What's The Difference Between 404s And Soft 404s?

We can keep this one short and sweet - essentially, a soft 404 does not issue a 404 header status code;  it (perhaps incorrectly) issues a 200 (Okay) status code instead.

A proper 404 page does correctly issue a 404 (Page Not Found) HTTP status code.

How And When Do 404 Errors Occur?

  • When pages have been moved (e.g. a missing page, perhaps due to it getting moved to a different section of your website) or removed (e.g. a non-existent or deleted page was forgotten and never redirected)
  • When a webmaster, CMS user or software engineer mistypes a URL on a page or "page template" or has a copy-and-paste mistake (e.g. the wrong url was linked to)
  • When broken links or accidentally truncated links occur on web pages, social media posts, or in an email message
  • Real soft 404s occur when a page issues a 200 (OK) status when it should have issued some other error, because something went wrong. Most commonly the website should have issued a 404 error, but didn’t. Usually this is an indication that 404s aren’t functioning properly. Sometimes it works in some sections of your site, but not others.

How Are 404 Pages Useful?

A 404 error tells search engines, website visitors and webmasters when page URLs are broken, or never existed in the first place.

When we can see where these error code occur, we can fix the problem for future website visitors (generally via a 301 redirect to the new location of that content), thereby preserving the power of the page that once existed (... or the incorrect link to a page that never did. That’s what we call “broken backlink building".)

If you don’t issue a 404 response code, you won’t inherently know that the page - and therefore the user - is experiencing an error.

So YES. A 404 page is useful.
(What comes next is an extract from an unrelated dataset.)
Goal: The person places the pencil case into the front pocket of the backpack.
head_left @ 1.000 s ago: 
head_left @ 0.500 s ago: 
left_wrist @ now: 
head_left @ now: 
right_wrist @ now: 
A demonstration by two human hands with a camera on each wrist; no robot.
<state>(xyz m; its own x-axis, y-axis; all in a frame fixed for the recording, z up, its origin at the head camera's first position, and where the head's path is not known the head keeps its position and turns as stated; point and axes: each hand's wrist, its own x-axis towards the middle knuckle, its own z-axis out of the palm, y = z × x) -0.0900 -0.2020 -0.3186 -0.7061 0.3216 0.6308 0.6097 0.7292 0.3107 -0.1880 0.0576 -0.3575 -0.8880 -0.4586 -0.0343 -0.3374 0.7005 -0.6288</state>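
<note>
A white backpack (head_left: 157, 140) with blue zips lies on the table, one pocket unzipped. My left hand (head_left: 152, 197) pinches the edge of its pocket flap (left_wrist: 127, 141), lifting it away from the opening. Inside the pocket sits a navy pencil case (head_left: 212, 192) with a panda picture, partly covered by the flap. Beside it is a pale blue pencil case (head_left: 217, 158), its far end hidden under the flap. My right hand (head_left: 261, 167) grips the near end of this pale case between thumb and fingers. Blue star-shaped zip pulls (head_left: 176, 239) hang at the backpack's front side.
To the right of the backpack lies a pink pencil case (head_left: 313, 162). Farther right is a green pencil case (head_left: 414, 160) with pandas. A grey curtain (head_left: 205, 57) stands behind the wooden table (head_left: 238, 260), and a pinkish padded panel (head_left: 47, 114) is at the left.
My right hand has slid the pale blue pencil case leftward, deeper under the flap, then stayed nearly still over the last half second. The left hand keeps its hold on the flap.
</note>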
You can’t fix what you don’t know about!

Are 404 Errors Bad for Search Engine Optimization (SEO)? Are 404s Errors Good for SEO?

There is some dissent online debating this issue.

  • In theory, at least, 404 errors are "bad" because they represent errors on your website (or on the web, but relating to your website). But mistakes happen, and they are easily forgiven on a small scale.
  • That said, a user that comes across a 404 page is less likely to return to that site later. (We’ll cover how to make this less likely, below.)
  • Too many 404 header response errors - or 403s, 500s, or really any other type of 4{xx} or 5{xx} error - across a site can create an overall high error rate vs. success rate.
  • This results in trust issues: if Google (or Bing, etc.) sees too many errors vs. functional pages, they won’t want to send users to your site. Why would they? That user will get lost and mad, and have a bad experience. It would mean that Google failed at their job - helping the user quickly & easily find the answer to their question.
  • If your website is actively linking to a bunch of non-functional pages, that means you are passing "page rank" (e.g. SEO equity) … to nothing. Picture a scenario wherein your website is like a purse with holes in it, with money dripping out. No bueno!
  • That said - 404 errors can and will happen no matter what. A properly functioning 404 page will notify the webmaster that the error occurred, and where it occurred. Then we can go about fixing it via a 301 (permanent) redirect. The user, and search engines, never need to come across this particular issue again.
Key Point: Some teams see 404s as “bad” and so avoid this inherent "badness" by simply choosing not to issue a 404 status code on a 404 page. The trouble is - the errors real users are experiencing can and will occur no matter what. Let’s not “shoot the messenger” - mistakes happen, and error codes help us identify those! Issuing a correct 404 status code means that you can more easily find issues in order to fix them.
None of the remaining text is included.